Even with VA "help," applying for and establishing entitlement to VA benefits can be challenging. VA is overwhelmed with applications and rarely if ever, provides updates or responds to calls or letters. Documents get lost, and errors are frequently made in haste to make decisions. The VA process also has "gotchas" that can trip up even the most experienced advocate. Even if VA grants an award, a claimant still needs to check for errors in the rating or effective date assigned. More often than not, a successful claim will require that a claimant have at least some knowledge of the specific benefit sought, an understanding of applicable laws, regulations, and VA policies, and familiarity with the evidence that is necessary to support a claim if only to detect the most apparent VA errors.
Many veterans have been successful at obtaining the desired benefits without any assistance. However, those who have been successful often have some background in law, medicine, or administration and can conduct some level of legal research. Most importantly, they have the time to invest in learning about the VA system and follow their claim's status.
The VA Disability Advocate Staff:
Albert Thombs, The Advocate, VSOREN – Phone and Text: 702-209-5722
Andrea Jelks, US Navy – New Claims and Appeals, VSO Phone and Text: 702-879-4603 Email: Andrea.Jelks@VADisabiliyAdvocate.com
Lakisha Adems, US Army – New Claims Department, Phone and Text: 725-248-2075 Email: Lakisha.Adems@VADisabilityAdvocate.com
Rolland Lawson, US Airforce - New Clamins Department, Phone and Text: 480-222-1914
Vangie Thombs, US Navy – Evidence and Records Department, Phone and Text: 702-209-5722
What We Do For You
We initiate a development process to investigate the status of your various cases with the VA to determine what has and has not been done to get grounded in your case.
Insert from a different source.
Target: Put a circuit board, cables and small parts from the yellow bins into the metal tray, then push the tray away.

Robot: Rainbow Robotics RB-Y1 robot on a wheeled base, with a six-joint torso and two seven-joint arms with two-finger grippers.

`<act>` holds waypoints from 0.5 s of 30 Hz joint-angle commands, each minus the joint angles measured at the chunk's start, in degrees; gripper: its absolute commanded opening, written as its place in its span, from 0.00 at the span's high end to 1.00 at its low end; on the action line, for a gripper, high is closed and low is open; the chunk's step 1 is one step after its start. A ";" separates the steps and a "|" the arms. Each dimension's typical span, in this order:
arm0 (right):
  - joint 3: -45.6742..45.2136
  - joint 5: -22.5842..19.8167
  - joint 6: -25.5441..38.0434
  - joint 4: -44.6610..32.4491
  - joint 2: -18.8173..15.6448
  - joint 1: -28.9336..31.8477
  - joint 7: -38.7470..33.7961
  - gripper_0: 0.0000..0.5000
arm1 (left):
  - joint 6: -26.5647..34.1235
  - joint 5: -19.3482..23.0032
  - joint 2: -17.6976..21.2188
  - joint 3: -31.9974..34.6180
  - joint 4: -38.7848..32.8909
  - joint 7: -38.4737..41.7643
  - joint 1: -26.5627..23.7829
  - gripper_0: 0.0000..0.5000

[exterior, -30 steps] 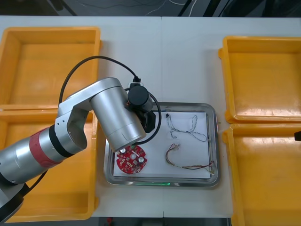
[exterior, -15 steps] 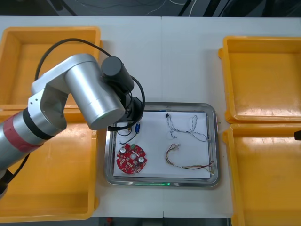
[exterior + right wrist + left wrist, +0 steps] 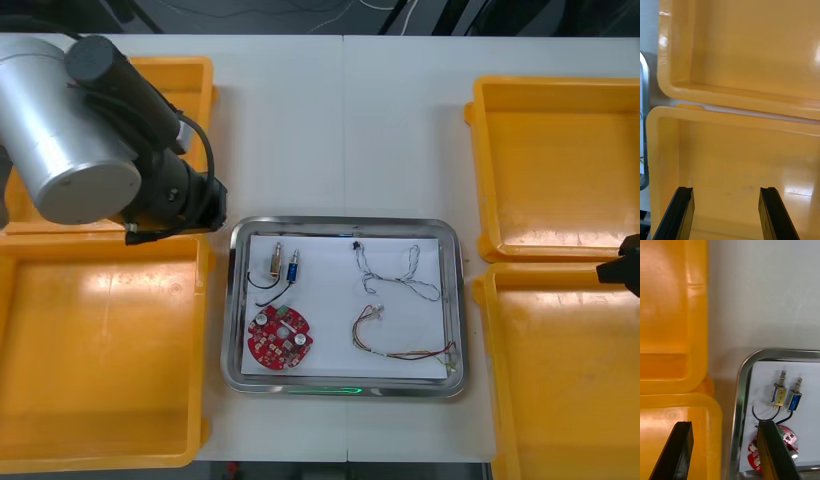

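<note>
left gripper hangs wide open with nothing in it, over the edge of the near left yellow bin, just beside the metal tray. in the tray i see a red circuit board, two small metal parts and three cables. right gripper, open too and holding nothing, hangs over the near right yellow bin.

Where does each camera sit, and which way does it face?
Front view: above the arms, facing steeply down at the table; left arm upper left, tip of right arm at right edge.
Left wrist view: on that wrist, facing past the open left gripper at the tray and left bins.
Right wrist view: on that wrist, facing past the open right gripper at the right bins.
Shared: front and left wrist views both show the small metal parts and circuit board.
</note>
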 commanded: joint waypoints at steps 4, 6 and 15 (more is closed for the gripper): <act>9.61 -2.19 0.16 -7.27 -5.34 -5.55 -1.27 0.00 | 3.13 6.23 8.70 5.50 -2.41 -4.14 -2.05 0.00; 11.28 -3.24 0.16 -7.98 -5.43 -6.51 -1.27 0.00 | 5.41 7.28 9.49 6.73 -2.24 -5.89 -2.05 0.00; 23.85 -5.26 0.16 -11.49 -5.34 -14.51 -1.09 0.00 | 16.75 11.41 12.04 13.94 -1.18 -10.38 -1.96 0.00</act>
Once grounded in your case, I will help you identify the weaknesses in your case and make recommendations on how to overcome them.
We analyze and develop a strategy to win your benefits in the shortest amount of time.
We challenge the VA's adversarial conclusions that obstruct your benefits.
We gather all your Military and Department of Veterans Affairs (VA) Medical Records, including records from your private doctors. (This is a shared responsibility between us, the VA, and you)
We find and correct errors in an earlier decision to get you the earliest possible effective date of your compensation award.
The VA's Responsibility To You
Retrieving relevant records from another Federal agency or a Federal facility, such as a VA medical center or military treatment facility, that you adequately identify and authorize VA to obtain.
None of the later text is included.